Example of simple usage¶
Consider a VBO containing 2D vertex positions, forming a single triangle:
# a 2D triangle (ie. three (x, y) vertices)
verts = [
0.0, 0.9,
-0.5, 0.0,
0.5, 0.0,
]
# pack all six values into a binary array of C-like floats
verts_buffer = struct.pack("6f", *verts)
# put the array into a VBO
vbo = ctx.buffer(verts_buffer)
# use the VBO in a VAO
vao = ctx.vertex_array(
shader_program,
[
(vbo, "2f", "in_vert"), # <---- the "2f" is the buffer format
]
index_buffer_object
)
The line (vbo, "2f", "in_vert")
, known as the VAO content, indicates that
vbo
contains an array of values, each of which consists of two floats.
These values are passed to an in_vert
attribute,
declared in the vertex shader as:
in vec2 in_vert;
The "2f"
format omits a size
component, so the floats default to
4-bytes each. The format also omits the trailing /usage
component, which
defaults to /v
, so successive (x, y) rows from the buffer are passed to
successive vertices during the render call.
Example of single interleaved array¶
A buffer array might contain elements consisting of multiple interleaved values.
For example, consider a buffer array, each element of which contains a 2D vertex position as floats, an RGB color as unsigned ints, and a single byte of padding for alignment:
position | color | padding | |||
x | y | r | g | b | - |
float | float | unsigned byte | unsigned byte | unsigned byte | byte |
Such a buffer, however you choose to contruct it, would then be passed into a VAO using:
vao = ctx.vertex_array(
shader_program,
[
(vbo, "2f 3f1 x", "in_vert", "in_color")
]
index_buffer_object
)
The format starts with 2f
, for the two position floats, which will
be passed to the shader’s in_vert
attribute, declared as:
in vec2 in_vert;
Next, after a space, is 3f1
, for the three color unsigned bytes, which
get normalized to floats by f1
. These floats will be passed to the shader’s
in_color
attribute:
in vec3 in_color;
Finally, the format ends with x
, a single byte of padding, which needs
no shader attribute name.
Example of multiple arrays with differing /usage
¶
To illustrate the trailing /usage
portion, consider rendering a dozen cubes
with instanced rendering. We will use:
vbo_verts_normals
contains vertices (3 floats) and normals (3 floats) for the vertices within a single cube.vbo_offset_orientation
contains offsets (3 floats) and orientations (9 float matrices) that are used to position and orient each cube.vbo_colors
contains colors (3 floats). In this example, there is only one color in the buffer, that will be used for every vertex of every cube.

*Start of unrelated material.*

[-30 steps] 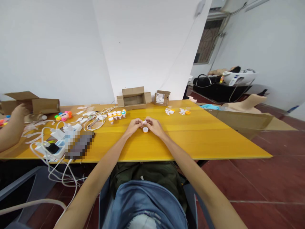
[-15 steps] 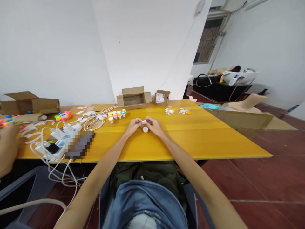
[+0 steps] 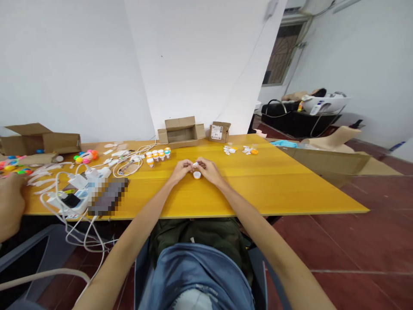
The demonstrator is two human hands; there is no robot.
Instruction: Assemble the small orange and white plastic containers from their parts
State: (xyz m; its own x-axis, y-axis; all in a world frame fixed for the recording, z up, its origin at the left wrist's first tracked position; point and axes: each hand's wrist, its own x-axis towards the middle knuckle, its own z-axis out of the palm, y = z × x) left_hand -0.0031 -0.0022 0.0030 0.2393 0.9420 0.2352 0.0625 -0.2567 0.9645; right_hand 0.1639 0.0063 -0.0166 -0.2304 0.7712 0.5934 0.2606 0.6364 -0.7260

Our shader will take all the above values as attributes.
We bind the above VBOs in a single VAO, to prepare for an instanced rendering call:
vao = ctx.vertex_array(
shader_program,
[
(vbo_verts_normals, "3f 3f /v", "in_vert", "in_norm"),
(vbo_offset_orientation, "3f 9f /i", "in_offset", "in_orientation"),
(vbo_colors, "3f /r", "in_color"),
]
index_buffer_object
)
So, the vertices and normals, using /v
, are passed to each vertex within
an instance. This fulfills the rule tha the first VBO in a VAO must have usage
/v
. These are passed to vertex attributes as:
in vec3 in_vert;
in vec3 in_norm;
The offsets and orientations pass the same value to each vertex within an instance, but then pass the next value in the buffer to the vertices of the next instance. Passed as:
in vec3 in_offset;
in mat3 in_orientation;
The single color is passed to every vertex of every instance.
If we had stored the color with /v
or /i
, then we would have had to
store duplicate identical color values in vbo_colors - one per instance or
one per vertex. To render all our cubes in a single color, this is needless
duplication. Using /r
, only one color is require the buffer, and it is
passed to every vertex of every instance for the whole render call:
in vec3 in_color;
An alternative approach would be to pass in the color as a uniform, since it is constant. But doing it as an attribute is more flexible. It allows us to reuse the same shader program, bound to a different buffer, to pass in color data which varies per instance, or per vertex.